▶ **TO DO**: The expected output is the data below, character for character, without its pictures.

▶ **COLLECTED DATA**:
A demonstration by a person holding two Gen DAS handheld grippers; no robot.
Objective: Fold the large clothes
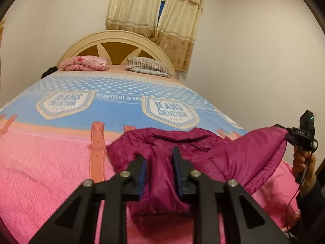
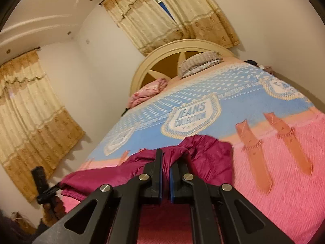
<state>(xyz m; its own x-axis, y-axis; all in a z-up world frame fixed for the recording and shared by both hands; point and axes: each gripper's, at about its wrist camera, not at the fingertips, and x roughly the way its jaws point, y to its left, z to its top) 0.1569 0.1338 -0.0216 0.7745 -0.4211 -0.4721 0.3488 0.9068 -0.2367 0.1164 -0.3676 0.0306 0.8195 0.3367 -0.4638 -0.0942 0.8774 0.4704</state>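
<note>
Right at the foot of the bed, the left hand-held gripper [image 1: 158, 158] has its two fingers spread apart, with a bunch of the dark magenta puffer jacket [image 1: 182, 154] sitting in the gap between them. From its own camera it's hard to say if the pads are actually squeezing the fabric, but in the right wrist view that same gripper [image 2: 59, 187] sits at the jacket's [image 2: 203, 156] edge and the cloth looks pulled up toward it.

Over on the other side, the right hand-held gripper [image 2: 166, 160] is nearly closed, fingers close together with a fold of the jacket pinched between them. The left wrist view backs that up: the right gripper [image 1: 286, 136] holds one end of the jacket lifted off the bed, so the fabric stretches up to it like a tent, and the person's hand [image 1: 304, 160] is wrapped round the handle below.

The rest of the jacket lies crumpled on the pink part of the bedspread [image 1: 50, 162], close to the foot end. Further up, the spread turns blue with "JEANS COLLECTION" badges. At the head there's a folded pink blanket [image 1: 85, 63] and a striped pillow [image 1: 148, 66] against the arched headboard [image 1: 115, 38], with beige curtains [image 1: 154, 16] on the wall behind.
</note>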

▶ **ANSWER TO THE EXERCISE**:
A demonstration by a person holding two Gen DAS handheld grippers; no robot.
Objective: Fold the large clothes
<state>(xyz m; its own x-axis, y-axis; all in a z-up world frame fixed for the recording and shared by both hands; point and axes: each gripper's, at about its wrist camera, not at the fingertips, and x roughly the way its jaws point, y to its left, z to its top) 0.1569 0.1338 -0.0216 0.7745 -0.4211 -0.4721 0.3488 0.9068 -0.2367 0.1164 -0.3676 0.0306 0.8195 0.3367 -0.4638 -0.0942 0.8774 0.4704</state>
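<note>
Right at the foot of the bed, the left hand-held gripper [image 1: 158, 158] has its two fingers spread apart, with a bunch of the dark magenta puffer jacket [image 1: 182, 154] sitting in the gap between them. From its own camera it's hard to say if the pads are actually squeezing the fabric, but in the right wrist view that same gripper [image 2: 59, 187] sits at the jacket's [image 2: 203, 156] edge and the cloth looks pulled up toward it.

Over on the other side, the right hand-held gripper [image 2: 166, 160] is nearly closed, fingers close together with a fold of the jacket pinched between them. The left wrist view backs that up: the right gripper [image 1: 286, 136] holds one end of the jacket lifted off the bed, so the fabric stretches up to it like a tent, and the person's hand [image 1: 304, 160] is wrapped round the handle below.

The rest of the jacket lies crumpled on the pink part of the bedspread [image 1: 50, 162], close to the foot end. Further up, the spread turns blue with "JEANS COLLECTION" badges. At the head there's a folded pink blanket [image 1: 85, 63] and a striped pillow [image 1: 148, 66] against the arched headboard [image 1: 115, 38], with beige curtains [image 1: 154, 16] on the wall behind.
</note>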

That concludes the response.